Once you have read the records, output them exactly.

►

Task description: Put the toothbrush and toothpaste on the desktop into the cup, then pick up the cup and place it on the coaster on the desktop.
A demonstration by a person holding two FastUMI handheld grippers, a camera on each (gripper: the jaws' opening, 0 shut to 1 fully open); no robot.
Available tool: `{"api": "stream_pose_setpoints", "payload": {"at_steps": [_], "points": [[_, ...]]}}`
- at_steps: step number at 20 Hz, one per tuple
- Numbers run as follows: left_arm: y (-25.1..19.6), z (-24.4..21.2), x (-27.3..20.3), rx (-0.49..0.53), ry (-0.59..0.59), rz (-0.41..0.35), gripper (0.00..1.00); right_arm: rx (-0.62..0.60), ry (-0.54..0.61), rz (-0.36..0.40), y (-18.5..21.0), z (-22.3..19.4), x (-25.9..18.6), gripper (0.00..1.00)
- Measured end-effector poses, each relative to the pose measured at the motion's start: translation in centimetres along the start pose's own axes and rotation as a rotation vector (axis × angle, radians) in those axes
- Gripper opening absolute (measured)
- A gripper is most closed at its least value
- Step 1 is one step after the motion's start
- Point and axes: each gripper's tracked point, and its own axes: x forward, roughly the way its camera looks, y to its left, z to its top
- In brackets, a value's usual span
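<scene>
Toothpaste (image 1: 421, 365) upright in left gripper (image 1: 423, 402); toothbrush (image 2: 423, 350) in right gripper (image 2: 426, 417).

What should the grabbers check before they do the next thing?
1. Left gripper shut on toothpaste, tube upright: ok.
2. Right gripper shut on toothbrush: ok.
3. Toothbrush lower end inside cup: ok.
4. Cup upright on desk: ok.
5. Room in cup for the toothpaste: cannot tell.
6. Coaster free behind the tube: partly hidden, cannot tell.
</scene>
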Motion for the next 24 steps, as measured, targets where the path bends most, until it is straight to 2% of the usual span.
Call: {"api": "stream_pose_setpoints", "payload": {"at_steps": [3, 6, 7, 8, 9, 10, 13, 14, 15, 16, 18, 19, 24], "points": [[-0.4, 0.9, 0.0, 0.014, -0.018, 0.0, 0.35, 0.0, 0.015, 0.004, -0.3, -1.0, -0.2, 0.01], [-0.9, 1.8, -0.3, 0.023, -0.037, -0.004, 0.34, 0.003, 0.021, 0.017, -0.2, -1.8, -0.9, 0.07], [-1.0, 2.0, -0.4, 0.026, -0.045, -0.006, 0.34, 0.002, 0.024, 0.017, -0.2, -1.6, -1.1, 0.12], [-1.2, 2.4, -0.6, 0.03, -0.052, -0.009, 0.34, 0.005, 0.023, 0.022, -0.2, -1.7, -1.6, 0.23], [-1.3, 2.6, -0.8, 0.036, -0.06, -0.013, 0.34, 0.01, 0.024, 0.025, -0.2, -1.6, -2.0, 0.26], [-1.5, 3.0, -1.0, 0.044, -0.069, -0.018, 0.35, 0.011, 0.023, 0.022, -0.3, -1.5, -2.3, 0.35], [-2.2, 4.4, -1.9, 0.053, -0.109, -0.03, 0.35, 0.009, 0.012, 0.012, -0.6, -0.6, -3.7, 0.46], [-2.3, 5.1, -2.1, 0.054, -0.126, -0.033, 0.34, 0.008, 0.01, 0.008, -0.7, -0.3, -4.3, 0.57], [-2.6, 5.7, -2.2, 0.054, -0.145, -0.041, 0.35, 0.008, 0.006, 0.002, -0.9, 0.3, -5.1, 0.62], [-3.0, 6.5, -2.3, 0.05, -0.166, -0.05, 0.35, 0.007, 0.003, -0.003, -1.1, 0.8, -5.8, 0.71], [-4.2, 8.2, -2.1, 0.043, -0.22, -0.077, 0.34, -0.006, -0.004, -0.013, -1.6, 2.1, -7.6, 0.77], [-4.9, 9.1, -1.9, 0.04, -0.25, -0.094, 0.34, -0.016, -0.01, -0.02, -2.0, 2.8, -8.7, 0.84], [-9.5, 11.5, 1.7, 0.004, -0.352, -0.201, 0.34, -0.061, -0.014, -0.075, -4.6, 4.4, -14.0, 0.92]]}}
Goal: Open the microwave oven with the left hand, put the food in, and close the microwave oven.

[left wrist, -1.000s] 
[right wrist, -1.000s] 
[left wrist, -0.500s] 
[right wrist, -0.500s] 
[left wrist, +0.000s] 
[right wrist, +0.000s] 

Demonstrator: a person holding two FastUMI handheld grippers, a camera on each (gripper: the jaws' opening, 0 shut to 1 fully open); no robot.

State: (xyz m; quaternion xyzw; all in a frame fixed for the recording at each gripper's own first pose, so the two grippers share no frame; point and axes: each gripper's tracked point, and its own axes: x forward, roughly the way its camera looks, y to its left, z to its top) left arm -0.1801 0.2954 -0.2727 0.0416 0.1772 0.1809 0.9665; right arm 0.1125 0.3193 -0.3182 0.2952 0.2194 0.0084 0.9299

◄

- **Response box**:
Task description: Put the toothbrush and toothpaste on the desktop into the cup, then pick up the cup and place it on the coaster on the desktop.
A demonstration by a person holding two FastUMI handheld grippers, a camera on each (gripper: the jaws' opening, 0 shut to 1 fully open); no robot.
Available tool: `{"api": "stream_pose_setpoints", "payload": {"at_steps": [_], "points": [[_, ...]]}}`
- at_steps: step number at 20 Hz, one per tuple
- Numbers run as follows: left_arm: y (-25.1..19.6), z (-24.4..21.2), x (-27.3..20.3), rx (-0.49..0.53), ry (-0.59..0.59), rz (-0.41..0.35), gripper (0.00..1.00); right_arm: rx (-0.62..0.60), ry (-0.54..0.61), rz (-0.36..0.40), y (-18.5..21.0), z (-22.3..19.4), x (-25.9..18.6), gripper (0.00..1.00)
- Measured end-effector poses, each relative to the pose measured at the motion's start: translation in centimetres along the start pose's own axes and rotation as a rotation vector (axis × angle, radians) in those axes
- Gripper opening absolute (measured)
- A gripper is most closed at its least value
- Step 1 is one step after the motion's start
- Point and axes: each gripper's tracked point, and its own axes: x forward, roughly the way its camera looks, y to its left, z to its top
- In brackets, a value's usual span
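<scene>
Toothpaste (image 1: 421, 365) upright in left gripper (image 1: 423, 402); toothbrush (image 2: 423, 350) in right gripper (image 2: 426, 417).

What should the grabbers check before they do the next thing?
1. Left gripper shut on toothpaste, tube upright: ok.
2. Right gripper shut on toothbrush: ok.
3. Toothbrush lower end inside cup: ok.
4. Cup upright on desk: ok.
5. Room in cup for the toothpaste: cannot tell.
6. Coaster free behind the tube: partly hidden, cannot tell.
</scene>
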Motion for the next 24 steps, as measured, targets where the path bends most, until it is straight to 2% of the usual span.
Call: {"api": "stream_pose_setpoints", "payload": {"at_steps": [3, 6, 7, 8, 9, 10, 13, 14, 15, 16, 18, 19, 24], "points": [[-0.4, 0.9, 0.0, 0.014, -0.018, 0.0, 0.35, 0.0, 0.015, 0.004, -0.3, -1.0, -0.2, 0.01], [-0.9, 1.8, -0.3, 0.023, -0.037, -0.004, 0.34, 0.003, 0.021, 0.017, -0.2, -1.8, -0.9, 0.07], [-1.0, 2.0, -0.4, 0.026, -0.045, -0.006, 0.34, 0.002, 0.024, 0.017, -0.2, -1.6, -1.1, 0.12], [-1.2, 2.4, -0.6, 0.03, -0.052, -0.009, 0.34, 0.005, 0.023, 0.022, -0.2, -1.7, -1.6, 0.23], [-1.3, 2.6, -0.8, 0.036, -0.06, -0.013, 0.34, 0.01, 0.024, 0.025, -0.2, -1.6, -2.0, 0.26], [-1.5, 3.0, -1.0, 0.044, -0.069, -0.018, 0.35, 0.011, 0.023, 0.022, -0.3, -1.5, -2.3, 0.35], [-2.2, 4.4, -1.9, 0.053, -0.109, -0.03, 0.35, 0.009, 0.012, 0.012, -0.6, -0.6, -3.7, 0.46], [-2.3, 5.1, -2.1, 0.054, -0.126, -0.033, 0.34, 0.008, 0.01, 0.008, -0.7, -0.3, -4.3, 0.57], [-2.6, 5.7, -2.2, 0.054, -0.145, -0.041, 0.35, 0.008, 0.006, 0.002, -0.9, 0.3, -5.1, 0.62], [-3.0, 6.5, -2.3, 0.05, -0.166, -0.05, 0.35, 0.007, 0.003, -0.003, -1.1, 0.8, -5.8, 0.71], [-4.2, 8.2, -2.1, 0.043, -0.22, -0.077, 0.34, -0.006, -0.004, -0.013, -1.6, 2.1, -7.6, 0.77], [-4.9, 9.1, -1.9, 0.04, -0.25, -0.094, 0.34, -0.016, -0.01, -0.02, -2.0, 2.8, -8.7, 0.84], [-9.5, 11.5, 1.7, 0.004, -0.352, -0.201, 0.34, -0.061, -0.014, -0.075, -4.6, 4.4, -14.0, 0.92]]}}
Goal: Open the microwave oven with the left hand, put the food in, and close the microwave oven.

[left wrist, -1.000s] 
[right wrist, -1.000s] 
[left wrist, -0.500s] 
[right wrist, -0.500s] 
[left wrist, +0.000s] 
[right wrist, +0.000s] 

Demonstrator: a person holding two FastUMI handheld grippers, a camera on each (gripper: the jaws' opening, 0 shut to 1 fully open); no robot.

State: (xyz m; quaternion xyzw; all in a frame fixed for the recording at each gripper's own first pose, so the two grippers share no frame; point and axes: each gripper's tracked point, and its own axes: x forward, roughly the way its camera looks, y to its left, z to its top) left arm -0.1801 0.2954 -0.2727 0.0416 0.1772 0.1809 0.9665; right arm 0.1125 0.3193 -0.3182 0.2952 0.2194 0.0084 0.9299

This is the complete answer to the exercise.